The Democratic-leaning Sentinel, while not fully reporting on Lincoln’s oration, did supply a few anecdotes from Lincoln’s youth in Indiana that the Atlas omitted.  The Sentinel supplemented:

“[H]e had chopped wood, raised log cabins, hunted bears, drank out of the same bottle as was the fashion of those days, with the woodsmen of Indiana for years. He gave a graphic account of a bear hunt in the early days of this wooden country, when the barking of dogs, the yelling of men, and the cracking of the rifle when Bruin was treed, would send the blood bounding through the veins of the pioneer. Those were the days when friendships were true, and he did not think any other state of society would ever exist where men would be drawn so close together in feeling and affection.”

It is an interesting addition considering Lincoln had authored a poem about a bear hunt, and evidently the incident left quite an impression on him.
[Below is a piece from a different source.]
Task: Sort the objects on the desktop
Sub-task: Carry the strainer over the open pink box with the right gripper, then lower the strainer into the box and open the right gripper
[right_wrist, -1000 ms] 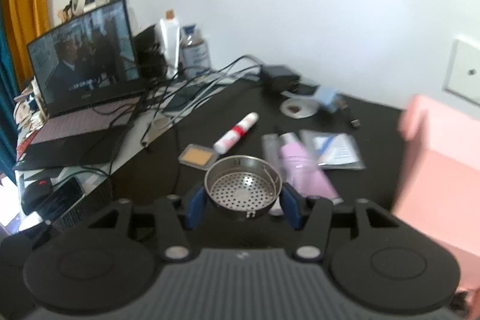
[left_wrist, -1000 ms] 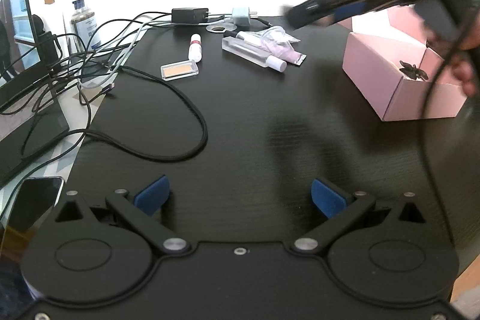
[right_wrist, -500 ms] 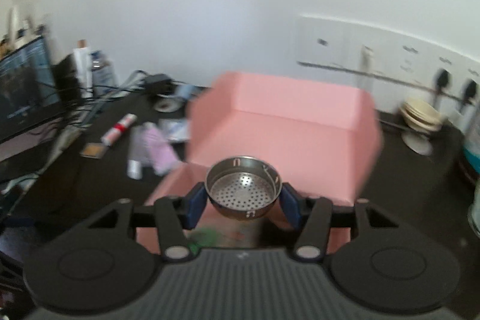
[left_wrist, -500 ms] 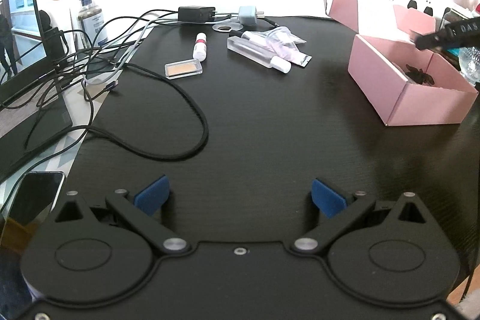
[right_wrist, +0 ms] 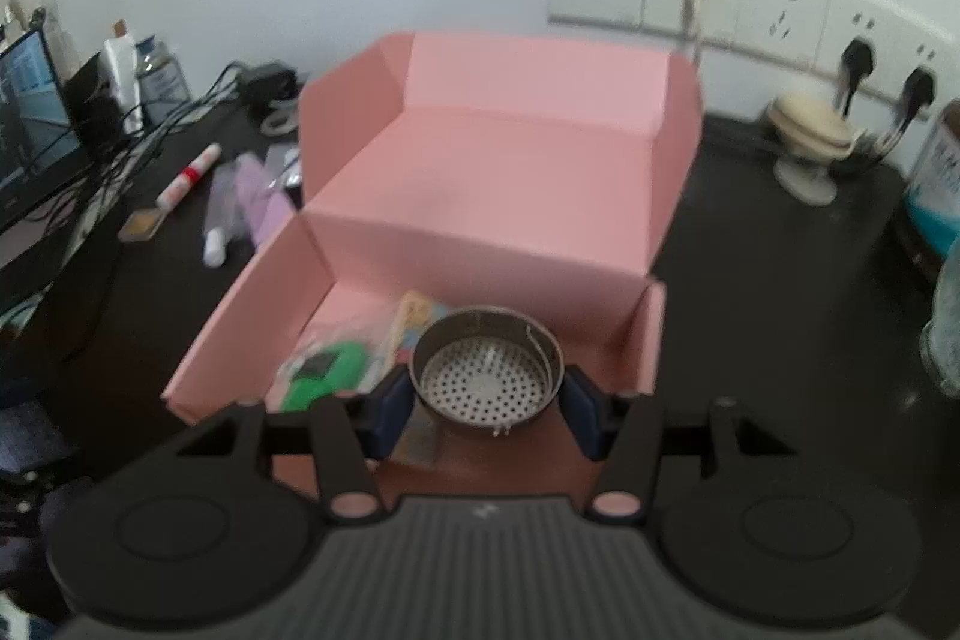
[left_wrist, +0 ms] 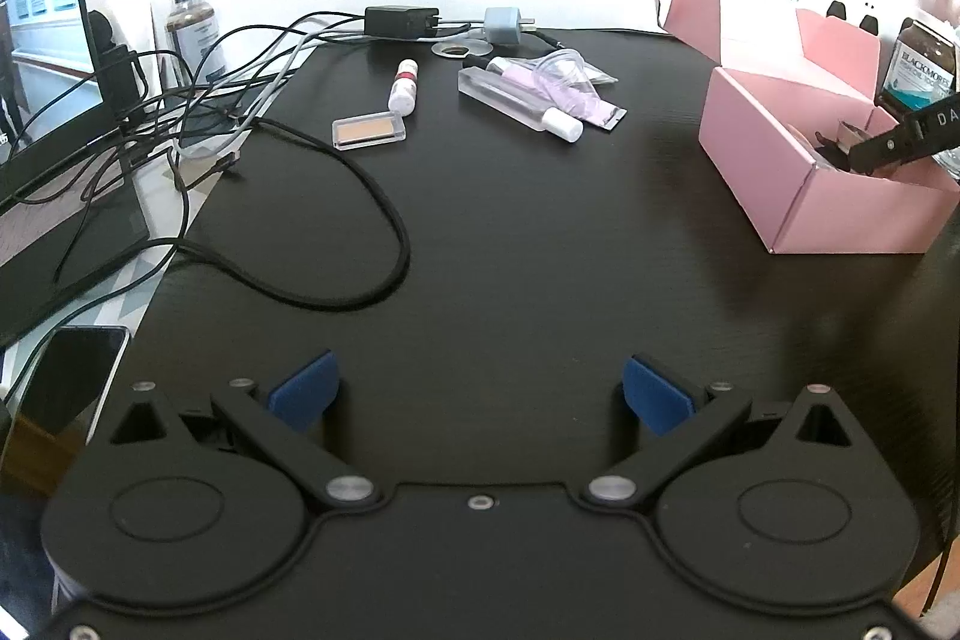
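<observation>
At the lower left of the left wrist view, my left hand-held gripper [left_wrist: 478, 394] hangs wide and empty over the bare black desk [left_wrist: 540, 232]. In the lower middle of the right wrist view, my right hand-held gripper [right_wrist: 487, 403] clamps the small perforated metal strainer [right_wrist: 486, 370] by its opposite walls, over the open pink box [right_wrist: 492, 196]. It looks light, stiff and slick, so I judge a hold across the straight sides below the rim is best.

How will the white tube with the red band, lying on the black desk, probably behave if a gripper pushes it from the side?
The white tube with the red band looks round and lies on its side, so it would probably roll rather than slide. It seems small and plastic, so likely light. The desk looks smooth, giving little to stop it.
</observation>
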The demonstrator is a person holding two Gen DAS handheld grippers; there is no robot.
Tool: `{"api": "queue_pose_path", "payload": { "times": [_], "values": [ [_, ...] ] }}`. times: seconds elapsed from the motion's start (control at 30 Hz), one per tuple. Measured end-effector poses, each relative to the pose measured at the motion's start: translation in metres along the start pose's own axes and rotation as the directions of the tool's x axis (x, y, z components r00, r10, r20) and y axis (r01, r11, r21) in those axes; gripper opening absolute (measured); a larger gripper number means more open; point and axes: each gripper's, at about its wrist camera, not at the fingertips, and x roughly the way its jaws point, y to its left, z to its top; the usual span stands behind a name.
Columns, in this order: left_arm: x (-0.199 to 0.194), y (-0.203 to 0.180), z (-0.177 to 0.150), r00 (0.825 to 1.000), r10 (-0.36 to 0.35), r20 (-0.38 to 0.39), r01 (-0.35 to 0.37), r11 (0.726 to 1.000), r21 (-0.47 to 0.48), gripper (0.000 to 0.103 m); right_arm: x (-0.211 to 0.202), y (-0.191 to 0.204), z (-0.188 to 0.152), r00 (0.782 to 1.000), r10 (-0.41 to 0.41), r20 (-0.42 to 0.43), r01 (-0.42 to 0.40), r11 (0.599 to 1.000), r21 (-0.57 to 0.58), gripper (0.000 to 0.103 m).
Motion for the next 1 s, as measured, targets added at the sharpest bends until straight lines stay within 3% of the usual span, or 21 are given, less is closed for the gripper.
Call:
{"api": "queue_pose_path", "payload": {
  "times": [0.33,0.73,1.0],
  "values": [
    [0.000,-0.003,0.001,1.000,-0.008,0.001,0.008,1.000,-0.023,0.103,0.012,0.000,0.009,0.991,-0.013,-0.134,0.015,1.000,0.012,0.053],
    [0.002,-0.005,0.003,1.000,-0.009,0.000,0.009,1.000,-0.026,0.103,0.014,0.002,0.010,0.987,-0.057,-0.147,0.058,0.998,0.001,0.053],
    [0.004,-0.009,0.005,1.000,-0.001,-0.003,0.001,1.000,-0.007,0.103,0.013,0.005,0.006,0.989,-0.081,-0.127,0.088,0.995,0.053,0.054]
  ]
}}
Lincoln stopped with his reminiscences, and admitted that he expected that his audience came to hear him say something about politics. At this point, he transitioned into a critique of Stephen Douglas’s advocacy of popular sovereignty. Lincoln opened his political remarks by recalling his famous words: “this government cannot endure permanently, half slave and half free; that a house divided against itself cannot stand.” He pointed out that Douglas had critiqued this thesis, and counter argued, “Why cannot this government endure forever, part free, part slave, as the original framers of the constitution made it?” Lincoln set out to answer Douglas’s question over the next two hours.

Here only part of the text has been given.